Introduction
Applied harmonic analysts introduced in recent years several approaches for directional representations of image data, each one with the intent of efficiently representing highly anisotropic image features. Examples include curvelets, contourlets, and shearlets. These proposals are inspired by elegant results in theoretical harmonic analysis, which study functions defined on the continuum plane (i.e. not digital images) and address problems of efficiently representing certain types of functions and operators. One set of inspiring results concerns the possibility of highly compressed representation of `cartoon' images, i.e. functions which are piecewise smooth with singularities along smooth curves. Another set of results concerns the possibility of a highly compressed representation of wave propagation operators. In `continuum theory', anisotropic directional transforms can significantly outperform wavelets in important ways.

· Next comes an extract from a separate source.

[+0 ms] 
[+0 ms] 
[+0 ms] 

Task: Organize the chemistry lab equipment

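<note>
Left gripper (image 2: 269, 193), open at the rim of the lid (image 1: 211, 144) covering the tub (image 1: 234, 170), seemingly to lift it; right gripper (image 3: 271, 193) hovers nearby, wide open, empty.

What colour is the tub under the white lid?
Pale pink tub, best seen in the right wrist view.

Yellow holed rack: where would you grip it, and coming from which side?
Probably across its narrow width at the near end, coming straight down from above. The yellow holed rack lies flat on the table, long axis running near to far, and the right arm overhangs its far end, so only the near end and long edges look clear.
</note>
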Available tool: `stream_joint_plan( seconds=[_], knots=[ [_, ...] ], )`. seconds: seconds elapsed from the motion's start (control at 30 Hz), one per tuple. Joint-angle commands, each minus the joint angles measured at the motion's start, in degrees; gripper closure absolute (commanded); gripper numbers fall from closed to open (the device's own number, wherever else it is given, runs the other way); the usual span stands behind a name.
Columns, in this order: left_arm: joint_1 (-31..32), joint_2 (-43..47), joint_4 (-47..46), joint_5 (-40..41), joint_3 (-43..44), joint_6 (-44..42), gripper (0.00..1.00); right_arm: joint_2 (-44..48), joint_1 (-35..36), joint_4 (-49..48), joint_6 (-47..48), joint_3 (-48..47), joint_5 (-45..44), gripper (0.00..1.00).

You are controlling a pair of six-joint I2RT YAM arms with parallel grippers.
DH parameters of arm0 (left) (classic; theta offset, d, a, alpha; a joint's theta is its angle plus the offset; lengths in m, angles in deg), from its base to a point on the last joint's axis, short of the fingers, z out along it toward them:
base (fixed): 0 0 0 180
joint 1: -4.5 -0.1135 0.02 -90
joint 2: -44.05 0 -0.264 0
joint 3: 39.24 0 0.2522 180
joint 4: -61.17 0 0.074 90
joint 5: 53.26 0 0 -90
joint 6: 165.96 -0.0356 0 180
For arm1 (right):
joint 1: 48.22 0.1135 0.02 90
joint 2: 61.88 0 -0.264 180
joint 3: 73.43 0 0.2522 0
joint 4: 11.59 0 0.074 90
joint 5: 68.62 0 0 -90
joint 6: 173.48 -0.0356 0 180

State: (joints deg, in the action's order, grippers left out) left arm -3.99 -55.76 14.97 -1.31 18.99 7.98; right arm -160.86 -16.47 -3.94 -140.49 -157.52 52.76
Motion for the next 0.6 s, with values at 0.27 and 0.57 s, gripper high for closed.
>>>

Accordingly, one hopes that a digital implementation of such ideas would also deliver performance benefits over wavelet algorithms in real-world settings. In many cases, however, at the time this webpage was set-up, there were no publicly available implementations of such ideas, or the available implementations were only sketchily tested or the available implementations were only vaguely related to the continuum transforms they are reputed to represent. Accordingly, we had not yet seen a serious exploration of the potential benefit of such transforms, carefully comparing the expected benefits with those delivered by specific implementations.
We aim at providing both:
- A rationally designed shearlet transform implementation.
- An comprehensive framework for quantifying performance of parabolic scaling algorithms.